Pensamentos Errados
Um verme. Pisoteado. Uma profunda dor tomara conta daquele individuo. Uma dor sem remédio. Há momentos em que olhamos para nós mesmos e nos perguntamos: o que fizemos para nós mesmos? O que aconteceu enquanto estávamos ausentes de nós mesmos? Como nos tornamos o que somos? Há momentos em que nos sentimos o pior dos seres, o mais imundo, sujo; há momentos em que nos comparamos a vermes. Isso era o que passava na cabeça daquele homem que, sentado ao meu lado, falava sem se preocupar com minha presença. Aquele era um dia tranquilo, um domingo de tarde. Eu estava sentado naquele banco fazia duas horas. O sol brilhava incansavelmente, o que não trazia nenhum problema. Nunca havia observado uma árvore maior do que aquela que deixava quase metade da praça debaixo de uma sombra deliciosa. Eu estava absorto nas minhas reflexões, como sempre gosto de estar. Gostava muito de ficar sozinho em casa com meus livros e minhas reflexões, mas de um tempo para cá, venho precisando ver as coisas, ver a vida acontecer, talvez influenciado por um pensamento do Caeiro:
Não basta abrir a janela
para ver os campos e o rio.
Não é o bastante não ser cego
para ver as árvores e as flores.
É preciso também não ter filosofia nenhuma.
Com filosofia não há árvores: há idéias apenas.
Há só cada um de nós, como uma cave.
Há só uma janela fechada, e o mundo lá fora;
E um sonho do que se poderia ver se a janela se abrisse,
Que nunca é o que se vê quando se abre a janela.
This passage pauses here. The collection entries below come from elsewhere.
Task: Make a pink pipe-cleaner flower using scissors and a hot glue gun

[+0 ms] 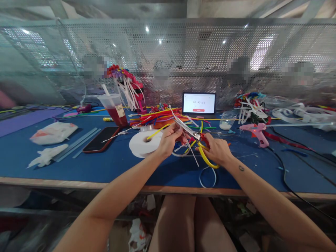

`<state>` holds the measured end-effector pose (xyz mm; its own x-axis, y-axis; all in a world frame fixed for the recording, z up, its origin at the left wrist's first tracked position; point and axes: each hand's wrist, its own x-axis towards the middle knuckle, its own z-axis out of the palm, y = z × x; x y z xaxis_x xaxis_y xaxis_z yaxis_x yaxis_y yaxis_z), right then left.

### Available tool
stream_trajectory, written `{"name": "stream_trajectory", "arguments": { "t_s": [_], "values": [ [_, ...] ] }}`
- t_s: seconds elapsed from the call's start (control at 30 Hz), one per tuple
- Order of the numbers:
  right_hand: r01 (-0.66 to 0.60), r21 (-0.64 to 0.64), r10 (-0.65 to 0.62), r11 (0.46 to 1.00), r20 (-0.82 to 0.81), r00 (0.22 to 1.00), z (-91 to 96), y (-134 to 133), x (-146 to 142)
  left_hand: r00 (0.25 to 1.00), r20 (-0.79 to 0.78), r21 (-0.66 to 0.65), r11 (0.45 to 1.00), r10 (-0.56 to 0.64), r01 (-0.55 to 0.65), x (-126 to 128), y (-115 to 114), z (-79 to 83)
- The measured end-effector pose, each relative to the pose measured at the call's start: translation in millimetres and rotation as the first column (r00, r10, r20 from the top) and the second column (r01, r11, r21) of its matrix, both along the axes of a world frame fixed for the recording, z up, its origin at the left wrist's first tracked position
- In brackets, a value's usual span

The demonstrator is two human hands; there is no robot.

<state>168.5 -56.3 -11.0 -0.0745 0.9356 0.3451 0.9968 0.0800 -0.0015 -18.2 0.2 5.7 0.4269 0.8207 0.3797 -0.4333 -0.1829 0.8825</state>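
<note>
My right hand is wrapped round the yellow handles of a pair of scissors. Their metal blades point up and left, passing close by my left hand. Its fingers are pinched on thin white ribbon, one end of which hangs down between the hands. More white ribbon curls over the table edge below. Just left of that hand lies a white ribbon roll, with a yellow stem across its hub. Exactly where the blades meet the ribbon is hard to make out.
Behind the hands lie red and orange pipe cleaners and a tablet showing a timer. To the left are a drink cup and phone. A pink glue gun, its cable trailing, lies right of a plastic cup.
</note>
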Motion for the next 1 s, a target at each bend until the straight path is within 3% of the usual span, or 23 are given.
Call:
{"name": "stream_trajectory", "arguments": {
  "t_s": [0.5, 1.0],
  "values": [
    [0.004, -0.026, -0.001, 1.0, 0.1, 0.995, 0.2, -0.1, -1.3, 0.999, -0.013, 0.022, 0.999, 0.037, -0.037, 0.7, 0.7, 0.0],
    [0.114, 0.004, -0.114, 0.993, 0.067, 0.991, 5.9, -7.1, -7.8, 1.0, 0.009, 0.029, 0.999, 0.023, -0.024, 0.8, 0.7, -0.3]
  ]
}}
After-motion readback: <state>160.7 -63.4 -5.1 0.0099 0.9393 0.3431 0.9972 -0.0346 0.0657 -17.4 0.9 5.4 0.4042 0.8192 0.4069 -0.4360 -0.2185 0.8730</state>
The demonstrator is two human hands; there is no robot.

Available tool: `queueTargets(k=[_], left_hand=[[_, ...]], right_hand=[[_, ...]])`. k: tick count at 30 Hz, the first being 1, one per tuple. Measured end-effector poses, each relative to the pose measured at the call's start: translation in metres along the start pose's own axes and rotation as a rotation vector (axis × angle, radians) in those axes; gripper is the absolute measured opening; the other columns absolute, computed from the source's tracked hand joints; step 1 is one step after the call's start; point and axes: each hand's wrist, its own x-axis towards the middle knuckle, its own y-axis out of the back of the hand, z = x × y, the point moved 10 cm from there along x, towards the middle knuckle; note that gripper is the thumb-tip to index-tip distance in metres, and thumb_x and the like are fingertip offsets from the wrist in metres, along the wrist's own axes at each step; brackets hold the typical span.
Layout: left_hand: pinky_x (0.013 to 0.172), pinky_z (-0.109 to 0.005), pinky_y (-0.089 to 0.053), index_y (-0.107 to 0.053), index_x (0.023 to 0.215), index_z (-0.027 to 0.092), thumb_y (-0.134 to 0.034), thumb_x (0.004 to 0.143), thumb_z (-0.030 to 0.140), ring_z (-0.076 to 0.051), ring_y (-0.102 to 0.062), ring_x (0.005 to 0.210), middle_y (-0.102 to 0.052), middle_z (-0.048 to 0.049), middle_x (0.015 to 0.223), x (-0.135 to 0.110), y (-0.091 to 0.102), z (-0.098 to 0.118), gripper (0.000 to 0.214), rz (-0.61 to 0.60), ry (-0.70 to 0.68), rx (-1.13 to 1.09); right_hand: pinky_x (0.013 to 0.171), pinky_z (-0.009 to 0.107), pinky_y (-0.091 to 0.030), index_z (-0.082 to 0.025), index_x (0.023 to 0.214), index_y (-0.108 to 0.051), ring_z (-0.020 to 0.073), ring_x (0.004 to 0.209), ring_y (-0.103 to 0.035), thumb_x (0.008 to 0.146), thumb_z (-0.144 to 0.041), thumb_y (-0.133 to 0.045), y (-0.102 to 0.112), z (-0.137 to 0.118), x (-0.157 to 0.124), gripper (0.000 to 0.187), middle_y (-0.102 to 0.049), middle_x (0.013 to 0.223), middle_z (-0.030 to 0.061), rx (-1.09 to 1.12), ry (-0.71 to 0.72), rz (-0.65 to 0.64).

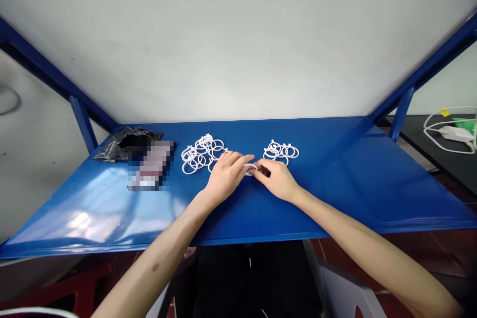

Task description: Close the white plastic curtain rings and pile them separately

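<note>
At the middle of the blue table (335,184), a white ring (250,164) is held just above or on the surface; which of the two cannot be told. Its right edge is pinched by the right hand (278,179), with thumb and fingers drawn close together and the other fingers curled. Its left side is covered by the left hand (228,171), whose fingers are stretched nearly straight and only slightly bent. Whether the ring is gripped or merely steadied on that side cannot be told, as the thumb is mostly hidden.

Left of the table's middle, a larger cluster of white rings (204,140) is laid out, overlapping, with small knobs seen on the rims; part of it is hidden by the left hand. Right of the table's middle, a smaller cluster of similar rings (274,147) is seen just beyond the right hand.

Near the table's left end, a crumpled black plastic bag (112,150) is noted, and beside it a flat oblong object (156,159), its details masked by coarse blur. Behind the table, a pale wall (238,39) is seen, flanked at both ends by blue beams. Past the table's right end, a white cable (428,134) is found loosely coiled on a dark surface (452,151). Below the table's front edge, a red stool (85,283) is partly seen on the left.
</note>
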Motion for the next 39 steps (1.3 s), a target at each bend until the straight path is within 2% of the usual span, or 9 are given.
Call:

Não saberia explicar, mas, de fato, poucas vezes tenho pensamentos, digamos, filosóficos ou pensamentos com um objetivo, minha mente é uma bagunça, nunca tive disciplina. Às vezes questiono-me acerca disso. Quando pequeno, nem tão pequeno assim, devia ter meus quinze ou dezesseis anos, me veio à mente um pensamento que nunca me largou e que eu nunca entendi direito, entre minhas caminhadas noturnas, enquanto passava por debaixo de um poste de luz e ela projetava minha sombra para frente eu dizia àquela breve acompanhante: as pessoas precisam de histórias e precisam sentir, não importa quais sejam as histórias e nem o que elas irão sentir, quanto mais histórias e mais coisas elas sentirem, mais fascinante será a vida delas. Elas precisam viver… Mas isso não importa, voltemos ao meu relato sobre aquele homem distraído. Aquele rapaz não parecia estar depressivo ou coisa do tipo, parecia encenar um papel, parecia saber que todos nós temos o poder de escolher com que máscara vamos atuar. De súbito me veio à mente: ele deve estar se preocupando em sentir, deve saber a importância de sentir o quanto mais seja possível. Fico pensando se ele deseja para si mesmo, de tempos em tempos, o que Nietzsche “desejava” a quem importava para ele; se não me falha a memória, a frase em que Friedrich diz o que deseja a todos com quem ele realmente se importa, é mais ou menos assim: “A todos com quem realmente me importo, desejo sofrimento, desolação, doença, maus-tratos, indignidades, o profundo desprezo por si, a tortura da falta de auto-confiança, e a desgraça dos derrotados”. Seria muita imaginação minha supor tudo isso. O fato é que ele não me parecia ser daquele jeito. Em certo momento ele disparou uma chuva de autodepreciação, nada daquilo me convencia. Três horas se passaram, havíamos nós dois permanecidos em silêncio. O sol que até então brilhava, estava se despedindo lentamente, parecia que eu nunca mais iria levantar daquele banco, estava esperando aquele homem se levantar primeiro. Depois de tanto tempo em silêncio, quando já havia me acostumado com aquela conversa de respirações, abruptamente o homem me questionou:
– Você deve estar imaginando inúmeras coisas a meu respeito, não está?
– Estou sim. Respondi cordialmente.
– Provavelmente ficaria com um pensamento distorcido a meu respeito se eu levantasse daqui e fosse embora sem lhe contar que sou ator e estava apenas repassando meu monólogo.
– É provável. Redargui pensativo.
E, como o sol, ele se foi e eu fiquei ali por um bom tempo ainda.
Um relato bobo e sem importância, é o que parece provável.